First District: Rapid Reversal?
If you are the appellee in a case and acknowledge that the trial court erred, is there a way to speed the reversal process? This decision from the First District suggests that a concession of error and motion to remand may be useful.

First District: Delayed Discovery
If a person slips and falls on another's premises but does not appreciate the extent of his injuries until years later, will the delayed discovery doctrine toll the statute of limitations for a negligence claim until the extent of the injuries is discovered?

No, explained the First District in this decision.

First District: Separation of Powers
The brevity of this decision, and this companion decision, could belie the significance of the underlying principles. The district court held that the trial court lacked jurisdiction to direct the Agency for Persons with Disabilities to direct funding toward specific services for the respondents. The fiscal aspects of the separation of powers doctrine are part of a rather fascinating, and not yet well developed, area of the law.

First District: Injunction Appeals
If a temporary injunction is entered against you without notice, then you have a right to appeal that interlocutory order under rule 9.130. But can you waive that appellate right by requesting and participating in a hearing to dissolve the injunction? Yes, as shown by this decision from the First District, where a hearing was begun on a motion to dissolve and a modified injunction was thereafter entered.

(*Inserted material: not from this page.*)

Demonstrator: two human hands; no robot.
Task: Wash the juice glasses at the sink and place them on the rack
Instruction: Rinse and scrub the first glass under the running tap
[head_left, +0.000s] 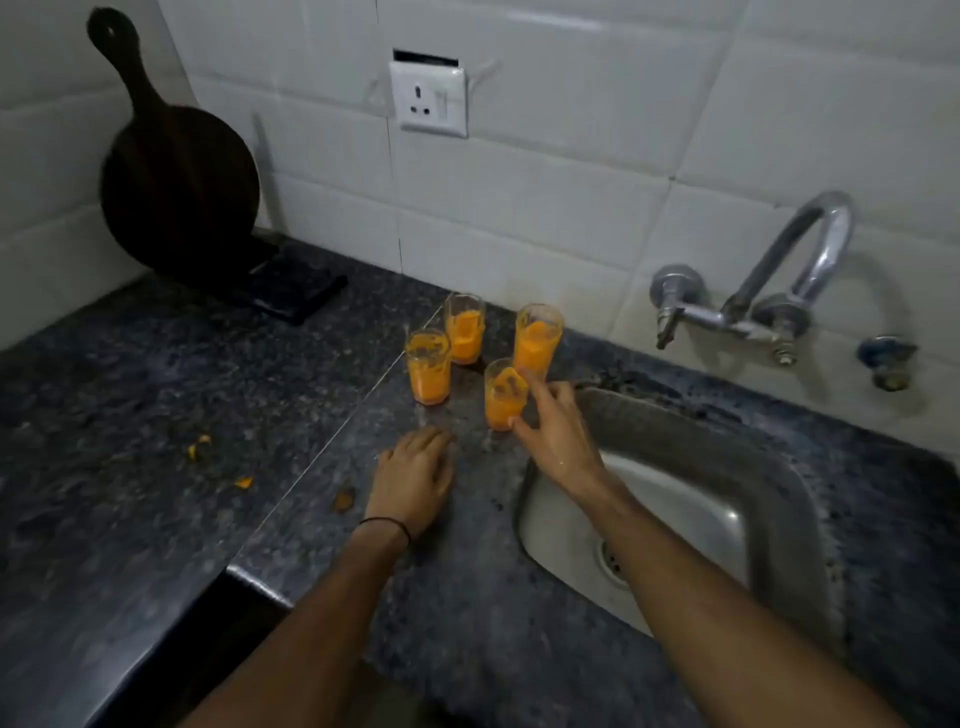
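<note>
the dark speckled granite counter (156, 395) runs under both arms, and the steel sink (675, 467) is sunk into it just to the right of the right hand (558, 431), with the wall tap (753, 312) beyond and right of that hand. no rack shows in this view. a round dark wooden board (176, 187) leans on the tiled wall far to the left of the left hand (415, 478).

the left hand rests palm down and flat on the counter, fingers loosely spread, holding nothing. the right hand is half open, fingers reaching forward, thumb touching the lower side of the nearest juice glass (503, 394) and fingertips at its upper right; a closed grip is not yet made.

four juice glasses, all upright and smeared with orange pulp, stand in a cluster just ahead of both hands: the nearest one at the right hand's fingers, the tall right glass (537, 338) just beyond it, the left glass (428, 366) ahead of the left hand, and the back glass (464, 327) farthest away. the right hand is clearly the nearer one, and the sink lies directly behind its wrist, so a short carry rightward seems to be what comes next.

small orange scraps (243, 482) lie left of the left hand.
</note>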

First District: Presuit Notice
Do the presuit notice requirements of section 768.28 apply to a claim under Florida's Public Whistle-blower's Act?

In this interesting case of first impression, the First District said no.

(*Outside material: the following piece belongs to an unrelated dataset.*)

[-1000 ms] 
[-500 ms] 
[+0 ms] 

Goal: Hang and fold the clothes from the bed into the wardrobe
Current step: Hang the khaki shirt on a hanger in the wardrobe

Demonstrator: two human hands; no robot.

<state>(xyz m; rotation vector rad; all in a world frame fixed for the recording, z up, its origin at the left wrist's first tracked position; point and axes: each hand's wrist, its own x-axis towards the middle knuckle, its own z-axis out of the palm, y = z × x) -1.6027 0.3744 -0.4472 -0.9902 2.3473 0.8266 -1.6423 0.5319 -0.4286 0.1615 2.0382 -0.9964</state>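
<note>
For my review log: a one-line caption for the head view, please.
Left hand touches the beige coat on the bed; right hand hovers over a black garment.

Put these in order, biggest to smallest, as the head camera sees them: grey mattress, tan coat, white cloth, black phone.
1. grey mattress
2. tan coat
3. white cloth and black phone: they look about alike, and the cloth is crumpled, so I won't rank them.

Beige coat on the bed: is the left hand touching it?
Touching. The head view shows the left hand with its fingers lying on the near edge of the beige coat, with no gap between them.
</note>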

First District: Workers' Compensation
The First District's en banc decision in this case confronts a workers' compensation claim based on hypertension. The majority holds the claim is not compensable. The dissent differs, and the two principal opinions contain an unusually large amount of interaction.

First District: Jury Instructions
A trial court's refusal to give a concurring cause instruction was the basis for reversal in this decision from the First District.

First District: Anders
Is the Anders procedure utilized in direct criminal appeals where appointed counsel finds no meritorious appellate issue applicable where appointed counsel in a post-conviction appellate proceeding reaches the same conclusion? No, said the First District in this case. The court struck an Anders brief filed in an appeal from the denial of a rule 3.850 motion.

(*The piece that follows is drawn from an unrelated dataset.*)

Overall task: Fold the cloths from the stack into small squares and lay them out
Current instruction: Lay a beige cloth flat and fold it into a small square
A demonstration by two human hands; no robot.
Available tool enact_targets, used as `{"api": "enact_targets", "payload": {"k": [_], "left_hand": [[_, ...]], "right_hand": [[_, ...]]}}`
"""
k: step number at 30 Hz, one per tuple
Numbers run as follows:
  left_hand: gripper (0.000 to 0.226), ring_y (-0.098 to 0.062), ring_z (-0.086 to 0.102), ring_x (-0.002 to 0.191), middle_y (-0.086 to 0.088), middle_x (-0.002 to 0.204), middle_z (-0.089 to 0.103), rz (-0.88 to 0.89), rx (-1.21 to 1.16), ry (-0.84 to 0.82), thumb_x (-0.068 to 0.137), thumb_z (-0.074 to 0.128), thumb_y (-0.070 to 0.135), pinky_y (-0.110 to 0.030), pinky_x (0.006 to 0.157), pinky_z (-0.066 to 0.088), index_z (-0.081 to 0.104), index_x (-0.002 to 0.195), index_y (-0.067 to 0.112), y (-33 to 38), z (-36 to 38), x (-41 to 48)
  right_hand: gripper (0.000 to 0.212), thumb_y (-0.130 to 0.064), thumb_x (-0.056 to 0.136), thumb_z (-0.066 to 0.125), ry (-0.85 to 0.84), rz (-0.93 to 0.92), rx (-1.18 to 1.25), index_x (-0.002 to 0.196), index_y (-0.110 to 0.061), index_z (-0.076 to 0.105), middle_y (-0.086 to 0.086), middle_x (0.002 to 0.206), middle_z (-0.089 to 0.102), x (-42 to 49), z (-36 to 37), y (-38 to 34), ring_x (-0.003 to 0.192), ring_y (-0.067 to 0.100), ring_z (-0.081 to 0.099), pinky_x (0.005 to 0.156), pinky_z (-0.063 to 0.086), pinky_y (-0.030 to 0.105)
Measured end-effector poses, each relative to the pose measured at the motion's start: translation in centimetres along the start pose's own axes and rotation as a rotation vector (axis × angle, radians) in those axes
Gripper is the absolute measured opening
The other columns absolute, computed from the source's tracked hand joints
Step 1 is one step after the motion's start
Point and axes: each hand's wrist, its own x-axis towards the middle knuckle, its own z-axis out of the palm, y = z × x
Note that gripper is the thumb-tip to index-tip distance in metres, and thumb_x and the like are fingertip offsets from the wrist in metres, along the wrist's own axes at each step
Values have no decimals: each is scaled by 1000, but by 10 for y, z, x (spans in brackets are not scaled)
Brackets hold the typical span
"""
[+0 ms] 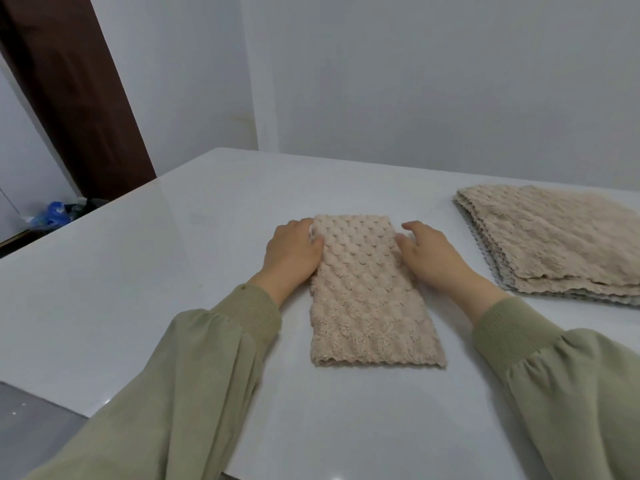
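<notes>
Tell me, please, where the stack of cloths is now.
In the head view, the stack of cloths lies on the table at the right, beside the right hand, apart from the folded cloth.
</notes>
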Motion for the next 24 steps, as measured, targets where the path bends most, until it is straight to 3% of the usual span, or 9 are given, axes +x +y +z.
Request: {"api": "enact_targets", "payload": {"k": [5,8,9,12,14,16,18,20,24], "left_hand": [[39,-29,45,112,-10,120,54,-90,188,102,96,35,35,-37,86,38,60,113,11,-5,13,32],[38,-27,45,112,-8,120,52,-132,194,127,94,39,41,-37,89,37,61,111,16,-5,18,46],[37,-26,44,113,-6,121,52,-141,184,129,92,42,43,-37,90,37,61,110,17,-5,20,50],[36,-23,43,115,-2,120,51,-159,163,119,85,51,46,-36,92,36,60,109,21,-5,21,58],[33,-22,42,114,0,117,51,-166,143,110,82,54,45,-35,91,35,61,106,22,-6,21,61],[27,-21,43,112,2,113,52,-163,113,101,81,56,42,-34,91,35,60,101,24,-7,22,60],[17,-19,45,107,6,104,54,-140,54,112,80,57,36,-34,89,37,57,93,26,-7,21,60],[7,-18,51,96,9,90,56,-112,-68,116,80,58,28,-35,85,42,53,83,26,-6,18,58],[18,-15,52,71,7,73,55,-100,-395,121,82,60,14,-30,69,45,48,74,24,-3,15,53]], "right_hand": [[43,-32,97,39,87,48,-99,127,-5,53,15,132,53,29,12,4,124,33,44,104,35,42],[38,-37,93,38,106,72,-144,84,-9,63,13,96,60,44,21,3,106,36,52,89,40,40],[38,-38,92,38,95,91,-141,81,-10,61,11,94,60,49,23,1,103,36,52,89,41,41],[42,-43,91,44,30,104,-166,112,-9,58,10,118,58,62,27,-2,114,31,48,100,37,45],[46,-42,88,49,5,117,-140,121,-10,53,8,125,54,68,27,-2,120,29,45,104,34,45],[40,-40,85,54,-13,147,-86,114,-13,55,5,121,55,72,28,0,119,28,45,104,33,46],[19,-37,80,56,1,153,-51,84,-18,56,2,100,56,74,27,0,108,28,49,99,37,44],[23,-31,78,55,29,137,-7,62,-16,51,0,77,55,72,26,-2,90,27,51,85,39,37],[15,-25,85,60,75,125,183,74,-17,52,-1,80,57,66,24,-5,79,20,53,74,42,31]]}}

First District: Eminent Domain and Damages
Eminent domain fans may be interested in this decision from the First District. The court left a primary takings award in place but reversed an additional severance damages award that was based on nearby median construction.

Damages fans may also be interested in the result -- the court held that the property owner made a tactical decision to prove damages it could not legally recover, and not to prove damages it perhaps could recover, and so remand was not necessary.

Then Again
Make that Monday morning for new posts. Friday night found me at the theater, seeing this film, which was unexpectedly quite good.

I am going to try something different this week: planned posts by court, by day. This morning I will post regarding the First District's recent decisions, tomorrow I will post regarding the Second District's, etc. By Friday, all DCAs will be caught up.

Friday, April 27, 2007
Fast Times
Not long after I mentioned how appellate practice does not offer the instant gratification (or despair) associated with jury verdicts, a loyal reader wrote to say not so. Election cases now follow elections like night the day (to borrow a phrase), and the trial and appellate courts have taken to resolving them with the sort of lightning speed you might compare to a jury's verdict. Or so he says.

Perhaps so. And perhaps there are other expeditious moments in appellate practice, such as last-minute capital proceedings. Still, appellate practice is, at its essence, a delayed gratification sport.

Speaking of delays, it's been a long week. Posts to follow later today...

Monday, April 23, 2007
About That Story
I said I would say something about that "big" story. This one. Though it's been quite a bit since the St. Pete Times published it -- front page in the Tampa Bay area -- I am still uncertain how to address the matter. Gossip about a government official's personal relationships does not become less tawdry just because a newspaper gives it attention, and such things are not the subject of this blog. Still, there are some items here that could bear pointing out.

First, as with most other stories involving persons' relationships or JQC investigations, or both, I get a strong sense less than the full story is related here. It is of course newsworthy that 13 judges from a Florida district court of appeal concluded something was afoot that merited a complaint to the JQC about a fellow judge. It is also newsworthy that such a complaint was dismissed as lacking what amounts to probable cause regarding the existence of a judicial ethics violation.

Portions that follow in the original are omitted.